# Report for July 26 2006



## RuddeDogg (Mar 20, 2004)

Well guys due technical difficulties with the ride and not feelin well I haven't been able to get out. But......I did make a few calls to some of my friends at some local B&T'S and heres what they say has been goin on.........

Stone Harbor and Avalon have heated up in the surf with kingfish and blues being caught. Bait of choice is blood worms. 

Flounder in the back bays has turned on behind wildwood and north wildwood. Stripers are also being caught using clams and poppers at night. Cape May point at the cement ship has produced some weakies and blue fish. 

The sea wall at second ave in north wildwood has produced kings and some seabass. 

As soon as I get back on track I will get out and let you guys know how I do. Take care and tight lines.


----------



## fishhead (Oct 18, 2004)

Thanks for the report RuddeDogg.
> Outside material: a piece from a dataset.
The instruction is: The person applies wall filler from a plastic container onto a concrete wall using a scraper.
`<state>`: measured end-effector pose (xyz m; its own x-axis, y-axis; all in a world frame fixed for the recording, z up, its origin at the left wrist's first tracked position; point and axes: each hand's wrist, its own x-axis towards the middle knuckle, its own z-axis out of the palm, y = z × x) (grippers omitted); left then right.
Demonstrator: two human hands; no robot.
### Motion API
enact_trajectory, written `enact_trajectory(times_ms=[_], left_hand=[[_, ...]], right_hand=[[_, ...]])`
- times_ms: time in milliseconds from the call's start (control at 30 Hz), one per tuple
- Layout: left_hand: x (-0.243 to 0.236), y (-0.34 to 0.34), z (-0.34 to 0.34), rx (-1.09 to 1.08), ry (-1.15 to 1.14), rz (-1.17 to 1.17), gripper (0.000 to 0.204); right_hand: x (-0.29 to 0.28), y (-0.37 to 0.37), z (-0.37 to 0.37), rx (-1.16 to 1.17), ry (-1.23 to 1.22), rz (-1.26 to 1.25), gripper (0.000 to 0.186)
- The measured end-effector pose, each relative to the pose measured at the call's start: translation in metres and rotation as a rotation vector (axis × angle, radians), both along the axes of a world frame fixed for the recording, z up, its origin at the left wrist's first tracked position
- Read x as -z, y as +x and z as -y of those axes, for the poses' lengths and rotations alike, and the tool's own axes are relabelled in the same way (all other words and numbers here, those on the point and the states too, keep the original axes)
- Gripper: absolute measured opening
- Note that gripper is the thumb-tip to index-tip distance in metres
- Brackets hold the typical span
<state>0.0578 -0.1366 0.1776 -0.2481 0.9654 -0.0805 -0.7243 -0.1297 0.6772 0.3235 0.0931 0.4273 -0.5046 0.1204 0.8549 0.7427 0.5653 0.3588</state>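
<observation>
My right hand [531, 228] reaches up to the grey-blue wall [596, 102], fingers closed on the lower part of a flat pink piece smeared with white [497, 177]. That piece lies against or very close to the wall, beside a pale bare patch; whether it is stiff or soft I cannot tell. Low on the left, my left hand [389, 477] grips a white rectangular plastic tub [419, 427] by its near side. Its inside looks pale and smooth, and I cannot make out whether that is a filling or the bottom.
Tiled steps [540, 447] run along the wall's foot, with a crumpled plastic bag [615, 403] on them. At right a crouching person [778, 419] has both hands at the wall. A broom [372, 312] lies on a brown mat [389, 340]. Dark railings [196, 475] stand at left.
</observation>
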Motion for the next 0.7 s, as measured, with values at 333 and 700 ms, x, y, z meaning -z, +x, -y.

Hope you're feeling better .... hope to see you and do a little fishin' in a week or so!

fishhead


----------



## Flyersfan (Dec 5, 2003)

Rudde,
I will be up in the second week of August, I will
be fishing around Higsbees and North Wildwood,
maybe Poverty beach. I'll post closer to the time.
Maybe we can catch some late afternoon fishin at the canal if the tide is right, but hell as long as the beer's cold..


----------



## RuddeDogg (Mar 20, 2004)

*Sounds good*

Drop me a line.


----------